REQUIRED WORK:
Using the data beneath, show every line that includes the word "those".

==== RECORDS PROVIDED

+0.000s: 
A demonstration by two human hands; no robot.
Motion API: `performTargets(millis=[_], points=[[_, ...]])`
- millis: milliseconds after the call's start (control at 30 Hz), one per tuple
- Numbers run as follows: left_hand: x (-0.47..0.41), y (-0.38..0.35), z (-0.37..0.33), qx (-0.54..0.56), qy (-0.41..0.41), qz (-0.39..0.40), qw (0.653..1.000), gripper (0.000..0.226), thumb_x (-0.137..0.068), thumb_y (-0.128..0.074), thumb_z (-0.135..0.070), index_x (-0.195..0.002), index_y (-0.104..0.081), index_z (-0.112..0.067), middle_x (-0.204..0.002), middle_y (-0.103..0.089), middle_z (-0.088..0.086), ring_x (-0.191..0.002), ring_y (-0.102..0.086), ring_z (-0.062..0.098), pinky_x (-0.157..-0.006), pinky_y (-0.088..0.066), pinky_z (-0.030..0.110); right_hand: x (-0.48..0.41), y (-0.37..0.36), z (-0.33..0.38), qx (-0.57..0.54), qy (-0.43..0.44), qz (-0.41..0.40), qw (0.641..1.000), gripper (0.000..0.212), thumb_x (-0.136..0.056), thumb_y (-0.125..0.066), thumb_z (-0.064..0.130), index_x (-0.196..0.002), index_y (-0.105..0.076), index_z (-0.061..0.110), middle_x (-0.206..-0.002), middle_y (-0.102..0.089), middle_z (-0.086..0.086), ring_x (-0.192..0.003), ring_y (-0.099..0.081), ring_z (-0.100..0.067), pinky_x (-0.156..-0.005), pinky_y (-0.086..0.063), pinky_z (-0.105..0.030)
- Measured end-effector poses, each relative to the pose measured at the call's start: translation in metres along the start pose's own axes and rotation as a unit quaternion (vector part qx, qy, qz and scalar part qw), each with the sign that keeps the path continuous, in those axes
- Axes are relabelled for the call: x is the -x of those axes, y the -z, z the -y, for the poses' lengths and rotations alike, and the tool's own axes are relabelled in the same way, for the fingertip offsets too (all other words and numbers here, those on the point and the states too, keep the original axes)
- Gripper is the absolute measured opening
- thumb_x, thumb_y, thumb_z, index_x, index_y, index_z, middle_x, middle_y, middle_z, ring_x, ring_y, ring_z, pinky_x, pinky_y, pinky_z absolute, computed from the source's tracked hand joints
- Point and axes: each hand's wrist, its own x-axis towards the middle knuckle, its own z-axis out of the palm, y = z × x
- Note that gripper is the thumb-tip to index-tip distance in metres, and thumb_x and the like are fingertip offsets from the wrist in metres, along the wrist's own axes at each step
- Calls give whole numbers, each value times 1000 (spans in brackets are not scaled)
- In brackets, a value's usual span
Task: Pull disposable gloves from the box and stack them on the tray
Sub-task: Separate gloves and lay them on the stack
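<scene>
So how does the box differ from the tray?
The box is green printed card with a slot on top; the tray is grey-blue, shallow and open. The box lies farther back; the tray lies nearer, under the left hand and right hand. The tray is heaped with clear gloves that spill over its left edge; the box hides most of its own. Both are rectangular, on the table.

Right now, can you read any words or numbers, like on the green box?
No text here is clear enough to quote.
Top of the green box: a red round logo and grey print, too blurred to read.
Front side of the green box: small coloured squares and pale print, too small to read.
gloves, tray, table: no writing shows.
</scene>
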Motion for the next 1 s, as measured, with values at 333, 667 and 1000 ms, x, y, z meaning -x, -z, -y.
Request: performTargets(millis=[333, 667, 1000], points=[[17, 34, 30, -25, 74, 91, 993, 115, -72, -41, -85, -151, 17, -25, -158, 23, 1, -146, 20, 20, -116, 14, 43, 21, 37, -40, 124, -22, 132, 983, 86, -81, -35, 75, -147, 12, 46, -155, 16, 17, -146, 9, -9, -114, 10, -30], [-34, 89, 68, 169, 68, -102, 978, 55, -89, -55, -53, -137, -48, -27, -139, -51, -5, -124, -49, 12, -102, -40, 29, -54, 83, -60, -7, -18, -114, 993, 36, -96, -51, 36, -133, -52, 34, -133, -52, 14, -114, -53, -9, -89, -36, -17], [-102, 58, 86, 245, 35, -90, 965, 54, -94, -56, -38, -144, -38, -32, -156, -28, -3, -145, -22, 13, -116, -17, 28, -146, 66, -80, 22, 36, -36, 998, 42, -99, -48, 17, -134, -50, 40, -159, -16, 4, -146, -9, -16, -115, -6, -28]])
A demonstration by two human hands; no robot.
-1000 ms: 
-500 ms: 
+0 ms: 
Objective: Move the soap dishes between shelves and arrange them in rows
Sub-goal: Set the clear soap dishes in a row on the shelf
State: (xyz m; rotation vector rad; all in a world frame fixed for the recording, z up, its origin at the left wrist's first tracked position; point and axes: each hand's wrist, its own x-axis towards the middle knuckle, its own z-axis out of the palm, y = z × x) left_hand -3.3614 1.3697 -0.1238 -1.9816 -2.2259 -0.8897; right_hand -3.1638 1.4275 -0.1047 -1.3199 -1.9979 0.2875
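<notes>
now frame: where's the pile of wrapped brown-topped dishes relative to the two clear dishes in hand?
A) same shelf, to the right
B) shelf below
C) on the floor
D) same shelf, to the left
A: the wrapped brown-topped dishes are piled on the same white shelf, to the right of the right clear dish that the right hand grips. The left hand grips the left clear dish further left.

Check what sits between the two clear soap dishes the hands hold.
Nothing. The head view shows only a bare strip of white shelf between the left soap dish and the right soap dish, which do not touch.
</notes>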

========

OUTPUT:
- Measured end-effector poses, each relative to the pose measured at the call's start: translation in metres along the start pose's own axes and rotation as a unit quaternion (vector part qx, qy, qz and scalar part qw), each with the sign that keeps the path continuous, in those axes
- Axes are relabelled for the call: x is the -x of those axes, y the -z, z the -y, for the poses' lengths and rotations alike, and the tool's own axes are relabelled in the same way, for the fingertip offsets too (all other words and numbers here, those on the point and the states too, keep the original axes)

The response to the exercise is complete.